Activités économiques et culturelles :  Le patrimoine vernaculaire est riche: de nombreux pigeonniers, un moulin à eau sur l’Arratz, la tour d’un moulin à vent à la Hune, la fontaine de CON DE qui fournissait la plus grande partie de l’eau nécessaire aux habitants, plusieurs croix et monuments religieux.
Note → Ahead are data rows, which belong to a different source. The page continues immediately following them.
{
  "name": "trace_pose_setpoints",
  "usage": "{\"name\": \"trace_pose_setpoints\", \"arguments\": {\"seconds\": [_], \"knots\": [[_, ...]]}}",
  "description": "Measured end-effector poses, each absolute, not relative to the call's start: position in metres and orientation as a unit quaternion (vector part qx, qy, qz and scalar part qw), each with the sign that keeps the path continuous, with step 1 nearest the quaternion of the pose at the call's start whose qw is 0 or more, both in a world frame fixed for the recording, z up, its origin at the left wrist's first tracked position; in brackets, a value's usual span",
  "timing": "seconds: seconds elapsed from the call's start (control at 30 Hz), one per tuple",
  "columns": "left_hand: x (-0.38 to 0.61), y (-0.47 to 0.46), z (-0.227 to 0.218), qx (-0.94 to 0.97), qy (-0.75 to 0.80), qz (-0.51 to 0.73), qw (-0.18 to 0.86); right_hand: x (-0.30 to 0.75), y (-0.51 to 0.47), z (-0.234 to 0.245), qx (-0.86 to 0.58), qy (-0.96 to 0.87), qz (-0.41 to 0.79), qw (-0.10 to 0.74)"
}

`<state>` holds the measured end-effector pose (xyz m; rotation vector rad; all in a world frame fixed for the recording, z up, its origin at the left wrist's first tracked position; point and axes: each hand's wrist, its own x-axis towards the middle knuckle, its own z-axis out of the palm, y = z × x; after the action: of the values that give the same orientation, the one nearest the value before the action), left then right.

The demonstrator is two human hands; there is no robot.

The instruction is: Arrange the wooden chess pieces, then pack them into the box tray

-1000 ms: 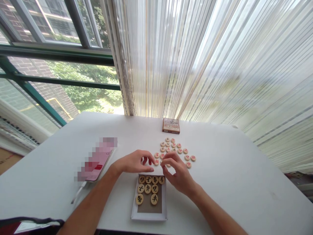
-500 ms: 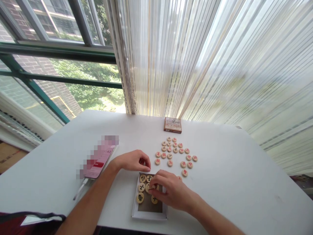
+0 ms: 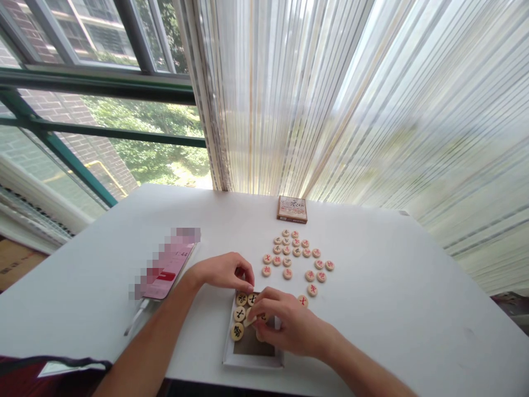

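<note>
My right hand (image 3: 287,320) is over a shallow white-rimmed box (image 3: 253,362), its thumb and fingers pinched on a wooden Chinese chess piece (image 3: 250,320) that is tilted and partly hidden. Black-lettered chess pieces lie in the box, among them one in the near left corner (image 3: 237,331) and one in the far left corner (image 3: 241,299). Several are partly covered by my right hand. At the far rim of the box is my left hand (image 3: 227,270), fingers curled closed and fingertips at the rim. The box's brown floor shows at the near side.
Loose red- and black-lettered chess pieces (image 3: 286,250) are scattered on the white table (image 3: 372,325) beyond the box. A red-lettered piece (image 3: 303,301) lies beside my right hand. Farther back is a printed box (image 3: 292,209). A phone (image 3: 169,270) with a cable lies left.
My right hand has shifted slightly, and the chess piece in its fingers is now tilted and lower left. The red-lettered piece beside that hand shows more fully. My left hand stays put.
</note>
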<state>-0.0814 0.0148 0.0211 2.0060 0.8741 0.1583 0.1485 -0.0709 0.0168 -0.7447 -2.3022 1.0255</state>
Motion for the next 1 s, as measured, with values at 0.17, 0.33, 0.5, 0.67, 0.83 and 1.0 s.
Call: {"name": "trace_pose_setpoints", "arguments": {"seconds": [0.17,0.33,0.5,0.67,0.83,1.0], "knots": [[-0.082,0.015,0.019,0.813,0.355,0.063,0.457,0.144,-0.075,0.014,-0.261,-0.845,0.398,0.245],[-0.082,0.014,0.019,0.813,0.358,0.056,0.456,0.142,-0.077,0.014,-0.248,-0.859,0.382,0.233],[-0.083,0.015,0.018,0.814,0.359,0.065,0.452,0.139,-0.076,0.012,-0.245,-0.874,0.356,0.224],[-0.083,0.016,0.017,0.816,0.359,0.052,0.451,0.136,-0.074,0.004,-0.246,-0.893,0.314,0.208],[-0.082,0.017,0.018,0.814,0.367,0.044,0.448,0.136,-0.073,0.0,-0.244,-0.899,0.302,0.202],[-0.082,0.016,0.018,0.813,0.367,0.042,0.45,0.138,-0.073,0.005,-0.249,-0.903,0.288,0.199]]}}
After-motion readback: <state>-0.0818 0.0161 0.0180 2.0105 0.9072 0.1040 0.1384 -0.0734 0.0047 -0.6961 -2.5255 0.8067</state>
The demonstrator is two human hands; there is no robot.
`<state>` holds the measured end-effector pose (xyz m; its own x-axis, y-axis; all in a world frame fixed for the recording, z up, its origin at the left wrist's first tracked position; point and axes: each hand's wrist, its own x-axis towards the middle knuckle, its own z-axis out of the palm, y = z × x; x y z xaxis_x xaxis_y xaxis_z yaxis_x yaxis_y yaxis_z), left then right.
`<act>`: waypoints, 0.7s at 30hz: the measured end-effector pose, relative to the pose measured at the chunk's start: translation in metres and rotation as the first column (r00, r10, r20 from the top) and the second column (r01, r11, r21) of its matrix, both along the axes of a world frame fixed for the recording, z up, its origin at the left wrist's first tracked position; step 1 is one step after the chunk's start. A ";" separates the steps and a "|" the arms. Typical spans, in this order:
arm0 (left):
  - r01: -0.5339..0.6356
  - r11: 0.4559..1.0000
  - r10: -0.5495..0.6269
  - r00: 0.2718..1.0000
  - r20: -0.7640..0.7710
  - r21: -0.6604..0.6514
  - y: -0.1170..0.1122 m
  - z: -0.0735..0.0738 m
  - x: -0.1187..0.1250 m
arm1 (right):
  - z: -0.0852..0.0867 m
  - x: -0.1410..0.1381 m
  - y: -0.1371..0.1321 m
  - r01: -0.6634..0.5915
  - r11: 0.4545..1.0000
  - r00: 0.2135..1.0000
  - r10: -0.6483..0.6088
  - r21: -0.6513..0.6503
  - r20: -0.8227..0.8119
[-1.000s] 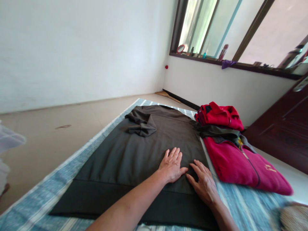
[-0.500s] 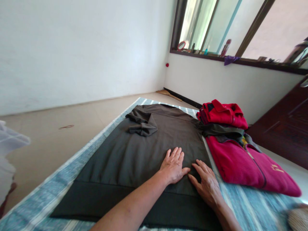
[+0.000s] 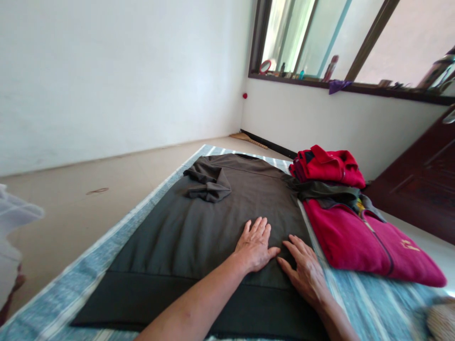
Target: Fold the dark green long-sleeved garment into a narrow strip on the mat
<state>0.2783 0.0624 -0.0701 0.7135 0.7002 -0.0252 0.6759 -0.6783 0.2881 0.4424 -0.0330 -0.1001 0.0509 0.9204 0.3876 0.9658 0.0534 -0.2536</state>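
Observation:
A dark grey-green long-sleeved top [image 3: 170, 237] lies spread out, its neckline at the far end and its wide hem band nearest me. Its left sleeve is bent in over the body; the right one stretches across a neighbouring pile of clothes. My left hand [image 3: 254, 244] rests flat on the lower right part of the cloth, fingers spread. Just to its right, my right hand [image 3: 302, 265] lies on the same fabric near the side edge, fingers apart. The two thumbs almost meet. Neither hand grips anything.
Beneath the top is a blue-and-white striped sheet [image 3: 359, 303]. To the right lie a magenta zip jacket [image 3: 369, 241] and folded red clothes [image 3: 330, 166]. White fabric [image 3: 16, 222] hangs at the left edge. A windowsill [image 3: 302, 81] holds small items; a dark door [image 3: 423, 175] stands at right.
My hands keep the same flat pose on the top, which has not visibly moved. Only the camera view has shifted slightly.

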 end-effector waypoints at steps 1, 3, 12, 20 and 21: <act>-0.001 1.000 0.001 1.000 -0.001 0.001 0.000 0.000 0.000 | 0.000 0.000 0.000 0.001 1.000 1.000 -0.001 0.002 -0.003; -0.004 1.000 0.004 1.000 0.000 0.007 0.000 0.000 0.000 | 0.000 0.000 0.000 0.002 1.000 1.000 -0.002 0.004 -0.006; -0.006 1.000 0.006 1.000 0.002 0.021 0.000 -0.002 0.000 | 0.000 0.000 0.000 0.000 1.000 1.000 0.000 0.009 -0.007; -0.002 1.000 0.002 1.000 0.009 0.028 0.001 -0.003 0.000 | 0.001 0.000 -0.001 0.000 1.000 1.000 0.000 0.000 0.001; -0.003 0.999 0.003 1.000 0.012 0.034 0.002 -0.004 0.000 | 0.001 -0.001 -0.001 0.002 1.000 1.000 -0.002 0.002 -0.001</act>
<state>0.2783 0.0639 -0.0745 0.7115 0.7027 0.0071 0.6746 -0.6858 0.2730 0.4416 -0.0337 -0.0990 0.0528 0.9194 0.3898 0.9657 0.0524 -0.2544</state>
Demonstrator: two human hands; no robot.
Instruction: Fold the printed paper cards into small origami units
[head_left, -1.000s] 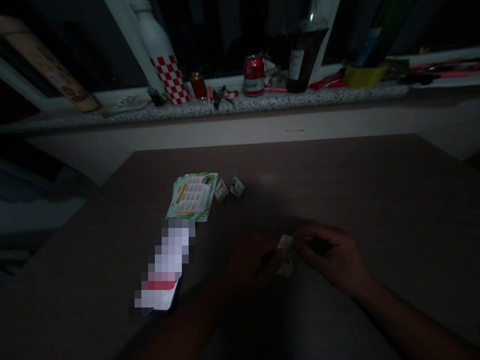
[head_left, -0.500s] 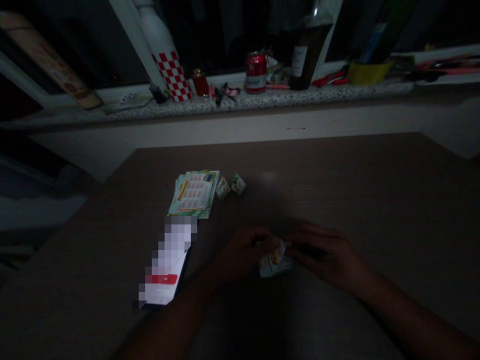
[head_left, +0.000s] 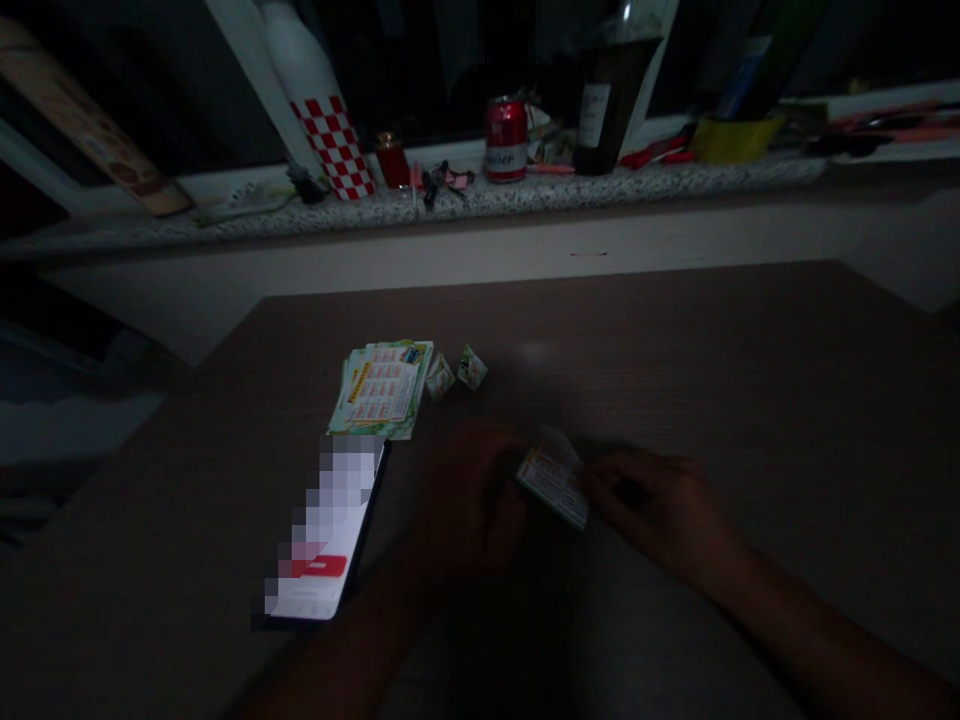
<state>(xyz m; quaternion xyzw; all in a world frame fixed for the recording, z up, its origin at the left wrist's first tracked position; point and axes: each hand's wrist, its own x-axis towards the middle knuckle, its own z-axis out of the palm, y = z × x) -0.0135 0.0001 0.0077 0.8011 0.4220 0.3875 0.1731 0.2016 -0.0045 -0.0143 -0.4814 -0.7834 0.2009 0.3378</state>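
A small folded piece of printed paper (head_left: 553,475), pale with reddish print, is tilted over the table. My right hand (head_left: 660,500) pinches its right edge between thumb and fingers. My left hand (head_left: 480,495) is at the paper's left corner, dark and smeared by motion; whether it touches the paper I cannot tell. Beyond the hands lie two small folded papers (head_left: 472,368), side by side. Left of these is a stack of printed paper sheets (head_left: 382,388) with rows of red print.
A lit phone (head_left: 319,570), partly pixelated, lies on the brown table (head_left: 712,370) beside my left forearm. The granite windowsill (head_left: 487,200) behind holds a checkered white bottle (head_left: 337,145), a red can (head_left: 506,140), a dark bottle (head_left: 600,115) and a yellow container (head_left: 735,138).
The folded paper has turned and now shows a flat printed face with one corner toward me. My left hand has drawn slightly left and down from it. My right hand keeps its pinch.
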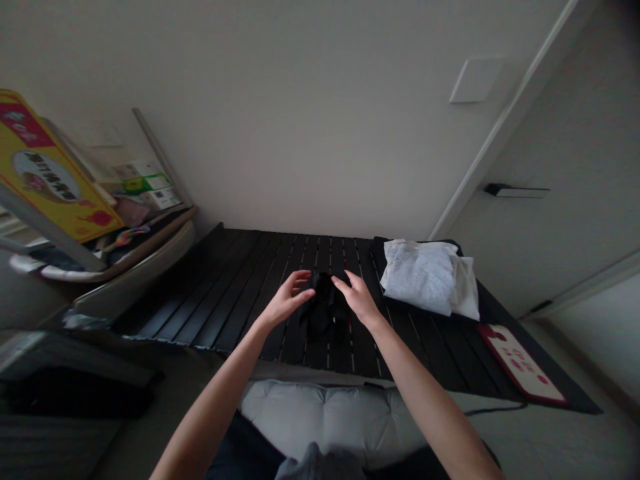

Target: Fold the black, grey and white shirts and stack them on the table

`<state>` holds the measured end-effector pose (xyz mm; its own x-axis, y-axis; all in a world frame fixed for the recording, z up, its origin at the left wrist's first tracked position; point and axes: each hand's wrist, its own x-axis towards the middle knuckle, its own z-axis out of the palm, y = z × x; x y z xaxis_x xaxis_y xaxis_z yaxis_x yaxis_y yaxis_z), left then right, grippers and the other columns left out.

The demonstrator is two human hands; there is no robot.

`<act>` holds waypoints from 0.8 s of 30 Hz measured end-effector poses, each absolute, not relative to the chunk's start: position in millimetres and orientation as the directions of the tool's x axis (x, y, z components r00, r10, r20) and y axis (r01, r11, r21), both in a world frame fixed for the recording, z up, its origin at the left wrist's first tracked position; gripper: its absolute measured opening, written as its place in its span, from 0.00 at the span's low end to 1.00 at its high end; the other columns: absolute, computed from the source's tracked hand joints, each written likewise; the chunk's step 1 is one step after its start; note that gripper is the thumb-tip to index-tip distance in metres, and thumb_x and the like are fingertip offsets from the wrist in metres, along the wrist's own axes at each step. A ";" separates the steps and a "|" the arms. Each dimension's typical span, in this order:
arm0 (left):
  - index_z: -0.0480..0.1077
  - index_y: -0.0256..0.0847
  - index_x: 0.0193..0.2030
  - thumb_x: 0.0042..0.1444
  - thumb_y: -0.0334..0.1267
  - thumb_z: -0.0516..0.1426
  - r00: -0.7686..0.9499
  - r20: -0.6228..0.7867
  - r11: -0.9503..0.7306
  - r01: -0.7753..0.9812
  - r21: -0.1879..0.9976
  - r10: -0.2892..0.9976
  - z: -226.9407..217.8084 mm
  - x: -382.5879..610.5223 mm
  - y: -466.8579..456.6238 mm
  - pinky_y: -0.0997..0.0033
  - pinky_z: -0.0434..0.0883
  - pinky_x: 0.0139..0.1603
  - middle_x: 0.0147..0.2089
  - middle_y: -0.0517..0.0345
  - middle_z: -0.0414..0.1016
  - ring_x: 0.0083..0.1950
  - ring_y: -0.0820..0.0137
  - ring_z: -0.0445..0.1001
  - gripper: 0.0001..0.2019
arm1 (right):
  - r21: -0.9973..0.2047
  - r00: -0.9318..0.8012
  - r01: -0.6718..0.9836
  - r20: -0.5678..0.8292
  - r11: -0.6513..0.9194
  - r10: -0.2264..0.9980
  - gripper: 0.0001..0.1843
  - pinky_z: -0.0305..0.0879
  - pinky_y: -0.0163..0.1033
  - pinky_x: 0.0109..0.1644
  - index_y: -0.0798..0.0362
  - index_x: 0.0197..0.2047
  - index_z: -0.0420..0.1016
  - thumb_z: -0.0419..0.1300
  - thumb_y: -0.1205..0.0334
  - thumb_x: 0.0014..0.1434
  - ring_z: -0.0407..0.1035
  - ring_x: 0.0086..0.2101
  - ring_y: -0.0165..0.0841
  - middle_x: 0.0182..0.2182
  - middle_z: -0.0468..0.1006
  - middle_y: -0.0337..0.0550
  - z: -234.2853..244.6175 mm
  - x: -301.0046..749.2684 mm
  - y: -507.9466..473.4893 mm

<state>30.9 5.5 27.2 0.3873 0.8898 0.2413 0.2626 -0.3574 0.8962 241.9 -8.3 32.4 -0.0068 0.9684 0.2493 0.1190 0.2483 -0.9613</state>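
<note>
A crumpled black cloth item (324, 317) is between my two hands, over the dark slatted table; its exact kind is hard to make out against the black slats. My left hand (289, 297) has its fingers curled and its thumb against the cloth's left side. On the right side, my right hand (357, 297) grips the cloth's upper edge with thumb and bent fingers. Some of the cloth hangs below the hands. Where fingertips meet the fabric is dark and partly hidden.
Folded light grey and white cloth (420, 275) lies on the right of the slatted table (240, 267). A red-edged white card (523, 365) is near the right end. To the left, a yellow box (55, 177) stands on a cluttered shelf. A grey cushion (330, 413) is close in front.
</note>
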 end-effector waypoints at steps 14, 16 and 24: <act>0.72 0.34 0.34 0.50 0.51 0.62 -0.060 0.201 -0.189 0.160 0.969 0.978 17.5 7.6 29.1 0.75 0.65 0.32 0.30 0.59 0.73 0.32 0.70 0.71 0.18 | -0.999 0.076 -0.043 -0.010 -0.007 0.997 0.36 0.67 0.42 0.44 0.44 0.58 0.64 0.67 0.53 0.45 0.71 0.41 0.37 0.39 0.75 0.39 39.8 303.4 1.1; 0.72 0.35 0.36 0.50 0.50 0.62 -0.049 0.212 -0.200 0.180 0.963 0.976 17.4 -3.0 34.9 0.74 0.65 0.33 0.31 0.59 0.73 0.33 0.70 0.70 0.18 | -0.972 -0.097 0.217 0.074 0.094 0.993 0.36 0.64 0.43 0.50 0.46 0.56 0.69 0.69 0.56 0.42 0.69 0.45 0.38 0.43 0.74 0.41 36.0 312.5 2.7; 0.72 0.37 0.38 0.51 0.52 0.56 -0.045 0.044 -0.032 0.250 0.968 0.998 -11.1 -17.7 52.4 0.72 0.65 0.35 0.31 0.58 0.72 0.34 0.67 0.71 0.19 | -0.853 -0.389 0.490 -0.030 0.179 0.921 0.14 0.60 0.37 0.38 0.56 0.29 0.75 0.61 0.52 0.53 0.67 0.30 0.33 0.26 0.73 0.38 8.9 319.1 29.8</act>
<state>-17.7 52.4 -11.1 -0.0445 0.9980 0.0442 0.2495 -0.0317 0.9678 319.1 29.8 8.9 -0.3893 0.9206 -0.0302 0.4905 0.1794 -0.8528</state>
André SEMEILHON né à Miradoux en 1888 fut un brillant étudiant et devint inspecteur général des pharmacies. Malheureusement il mourut accidentellement à 36 ans. Il nous a laissé 3 beaux sonnets en gascon : « la granhaira » (glaneuse), « la hilaira » (la fileuse), « au cornèr » (au coin du feu).L’EGLISE Sa construction date vraisemblablement du XV ème siècle à l’emplacement du château fort et avec ses matériaux. Le pouille des provinces d’AUCH porte mention d’une église en 1381-1382 avec l’expression « rector de Miratoribus ». C’est un vaste édifice de 40 m de long et de 13 m de large (nef) conçu pour servir de place forte: le donjon du château fort avec son escalier en colimaçon et ses meurtrières a été conservé pour en faire un clocher inachevé, et des murs crénelés facilitaient la défense. L’entrée surélevée de quelques marche comporte un magnifique portail renaissance. En 1599 le parlement de Toulouse ordonne la réfection de la toiture et de la voûte en partie effondrée. Le 12 avril 1646 l’évêque de Lectoure, Jean d’Estresse, en visite pastorale, meurt à Miradoux et est inhumé dans le chœur de l’église côté droit. En 1784 de gros travaux sont réalisés et deux nouvelles cloches suspendues à la charpente du clocher (parrains François Courent et Gabriel du Pouy). En 1860 les cinq ouvertures basses murées lors de la construction furent dotées de grands vitraux. Une voûte en plâtre sur ogives de croisées en bois remplaça le lambris horizontal. En 1972 l’église est classée monument historique. En 1982-1986 les toitures de la nef et des chapelles sont entièrement refaites .La partie ancienne du bourg édifiée sur un promontoire se caractérise par sa qualité architecturale; maisons en pierre, souvent de taille, avec portes d’entrées à linteau en anse de panier. Une grande halle avec 16 piliers en calcaire a été édifiée vers le XIV-XV ème siècle ce qui en fit un castelnau aménagé. Une belle bâtisse de riche bourgeois de 1863 s’ouvre sur le foirail. Un beau château inspiré du romantisme anglais a été édifié (vers 1865) à la place d’une ancienne tour garde et d’une chapelle dont il subsiste la crypte à Fieux à mi- chemin entre le bourg et l’Auroue.